0

I am a complete novice when it comes to interfacing with computers, but I'm working on a project that I can't keep up with without making a script, so I need help.

I have two strings in a single line in my files that I want to replace using sed. The problem is they're very similar and I can't figure out how to replace them independently.

the line I want to replace is this:

*xyzfile 0 1 somefilebeingpointedto.xyz

I want to end up with this line:

*xyz 0 1

since the 0 and 1 change from file to file and there's no conserved string before the '.xyz' in the last string, I don't know how to do this or to simply replace the entire line.

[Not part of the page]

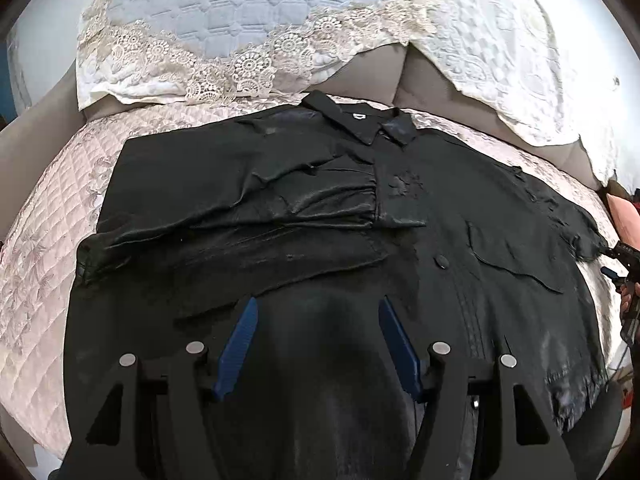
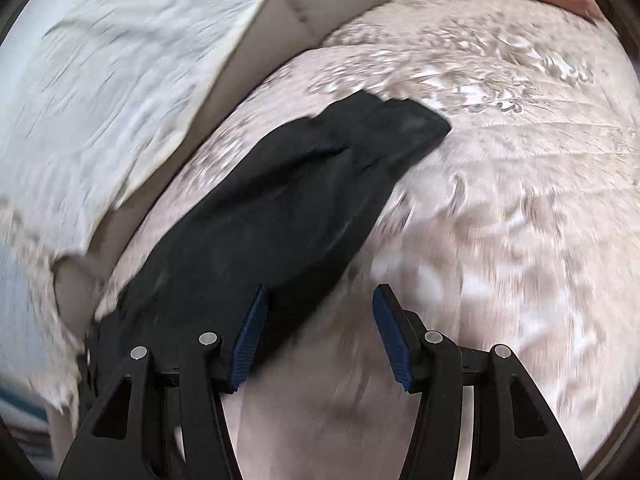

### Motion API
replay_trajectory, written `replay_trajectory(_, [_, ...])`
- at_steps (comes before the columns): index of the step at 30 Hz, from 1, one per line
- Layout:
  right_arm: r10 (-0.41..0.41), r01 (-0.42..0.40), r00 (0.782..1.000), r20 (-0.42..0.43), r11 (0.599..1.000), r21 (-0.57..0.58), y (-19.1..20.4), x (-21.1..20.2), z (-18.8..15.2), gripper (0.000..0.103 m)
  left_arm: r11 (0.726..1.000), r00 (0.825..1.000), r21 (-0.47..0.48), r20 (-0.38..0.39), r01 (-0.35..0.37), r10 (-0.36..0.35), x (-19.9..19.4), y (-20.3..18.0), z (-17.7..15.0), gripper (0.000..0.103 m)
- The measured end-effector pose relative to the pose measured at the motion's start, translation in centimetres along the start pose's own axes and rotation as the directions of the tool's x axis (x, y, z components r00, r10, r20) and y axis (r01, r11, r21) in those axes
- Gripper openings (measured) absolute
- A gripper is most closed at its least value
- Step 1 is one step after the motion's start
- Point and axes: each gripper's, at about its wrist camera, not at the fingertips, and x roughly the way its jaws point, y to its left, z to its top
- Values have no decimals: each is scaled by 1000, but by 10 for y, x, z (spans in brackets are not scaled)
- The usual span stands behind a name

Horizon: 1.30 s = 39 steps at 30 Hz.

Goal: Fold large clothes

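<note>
Black shirt spread collar-up on the quilted bed, one sleeve already folded across the chest, the other sleeve lying out over the quilt. Both left tongs and right tongs stand open and empty — the right should probably take the outstretched sleeve near its cuff and carry it flat across. Lace-edged pillows crowd the collar end — no real obstruction.

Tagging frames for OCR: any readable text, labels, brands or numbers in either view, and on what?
None readable.
Small white tag inside the collar of the black shirt: too small to tell whether it bears any print.
Quilted cover and lace-edged pillows: patterns only, no writing; the right wrist view is motion-blurred.
</note>
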Motion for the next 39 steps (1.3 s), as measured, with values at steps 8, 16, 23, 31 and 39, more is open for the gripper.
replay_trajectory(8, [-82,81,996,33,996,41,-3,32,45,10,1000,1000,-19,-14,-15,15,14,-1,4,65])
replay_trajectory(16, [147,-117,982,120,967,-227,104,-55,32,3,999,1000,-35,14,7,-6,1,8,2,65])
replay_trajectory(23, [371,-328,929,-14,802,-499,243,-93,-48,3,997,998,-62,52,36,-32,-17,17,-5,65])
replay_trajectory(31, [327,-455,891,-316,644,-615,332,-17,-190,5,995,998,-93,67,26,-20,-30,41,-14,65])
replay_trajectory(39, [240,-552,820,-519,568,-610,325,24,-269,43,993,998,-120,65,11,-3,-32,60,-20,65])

What I have been trying to use is the following two sed lines:

sed -i 's/^.*xyzfile/\*xyz/' myfile.inp
sed -i 's/^.\.xyz/" "/' myfile.inp

order doesn't make a difference and it seems like the sed is simply not treating the period as a part of the string in the second line.

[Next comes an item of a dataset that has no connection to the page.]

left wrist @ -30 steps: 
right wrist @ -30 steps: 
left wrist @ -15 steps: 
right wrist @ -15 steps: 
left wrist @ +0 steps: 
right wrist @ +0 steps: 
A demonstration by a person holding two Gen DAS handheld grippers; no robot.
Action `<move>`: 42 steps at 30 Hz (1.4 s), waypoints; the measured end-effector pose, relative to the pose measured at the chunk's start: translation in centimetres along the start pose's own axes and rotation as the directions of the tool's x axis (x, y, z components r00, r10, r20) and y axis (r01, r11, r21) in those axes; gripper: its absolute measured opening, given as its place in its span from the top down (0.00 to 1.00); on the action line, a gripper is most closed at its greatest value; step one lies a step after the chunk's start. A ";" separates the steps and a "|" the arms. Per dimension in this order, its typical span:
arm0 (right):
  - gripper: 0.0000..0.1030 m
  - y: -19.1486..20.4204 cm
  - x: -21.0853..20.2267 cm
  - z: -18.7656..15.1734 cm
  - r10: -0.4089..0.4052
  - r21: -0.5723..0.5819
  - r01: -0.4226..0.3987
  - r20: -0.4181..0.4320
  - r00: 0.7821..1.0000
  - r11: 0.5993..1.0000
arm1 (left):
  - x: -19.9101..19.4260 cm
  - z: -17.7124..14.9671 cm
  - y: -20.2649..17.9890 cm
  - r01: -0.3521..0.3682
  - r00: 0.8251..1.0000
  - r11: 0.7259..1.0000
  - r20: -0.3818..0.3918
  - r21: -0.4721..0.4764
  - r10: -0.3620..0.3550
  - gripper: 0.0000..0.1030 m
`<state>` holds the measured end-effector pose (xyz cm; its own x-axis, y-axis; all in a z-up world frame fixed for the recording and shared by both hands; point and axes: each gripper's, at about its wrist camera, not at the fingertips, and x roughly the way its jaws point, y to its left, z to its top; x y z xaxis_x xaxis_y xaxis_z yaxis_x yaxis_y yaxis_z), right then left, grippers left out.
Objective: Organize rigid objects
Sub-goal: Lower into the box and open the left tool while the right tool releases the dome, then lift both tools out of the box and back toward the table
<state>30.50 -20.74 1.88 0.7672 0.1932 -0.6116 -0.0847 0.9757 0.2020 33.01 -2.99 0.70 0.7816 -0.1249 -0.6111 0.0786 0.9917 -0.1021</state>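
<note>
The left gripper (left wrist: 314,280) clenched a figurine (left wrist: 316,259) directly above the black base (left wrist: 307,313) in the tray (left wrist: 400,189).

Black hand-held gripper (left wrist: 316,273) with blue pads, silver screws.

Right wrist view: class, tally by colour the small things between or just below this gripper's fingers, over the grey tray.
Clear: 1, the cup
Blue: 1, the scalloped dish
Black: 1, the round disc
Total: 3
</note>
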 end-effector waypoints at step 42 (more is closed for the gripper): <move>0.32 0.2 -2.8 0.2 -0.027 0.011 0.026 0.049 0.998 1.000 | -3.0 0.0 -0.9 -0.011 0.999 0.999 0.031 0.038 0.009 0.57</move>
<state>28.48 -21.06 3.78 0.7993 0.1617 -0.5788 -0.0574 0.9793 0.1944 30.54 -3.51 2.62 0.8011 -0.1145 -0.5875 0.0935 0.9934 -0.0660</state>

If there's a better way of accomplishing this, I'm all ears! Thanks

Pete
  • 11
  • Closely related: https://unix.stackexchange.com/questions/32907/what-characters-do-i-need-to-escape-when-using-sed-in-a-sh-script – Jeff Schaller Aug 01 '19 at 16:48
  • You got good answers to why your script is failing but this is what you apparently want to do: sed 's/^\*xyzfile\(.*\) .*/*xyz\1/' file. – Ed Morton Aug 03 '19 at 20:14

2 Answers2

2

The problem with your second example is that it isn't matching your line at all. It's trying to match ^.\.xyz, which is: <beginning of line><any character>.xyz. But I suspect you're trying to match <some characters>.xyz<end of line>. So far starters you need to remove the ^, and then you need to figure out exactly how to define <some characters> for your situation.

But you don't need two sed invocations, because you can keep patterns in sed. If you surround the pattern you want to keep with (escaped) parentheses you can substitute them in later with \1 (or \2 for the second pattern, and so on).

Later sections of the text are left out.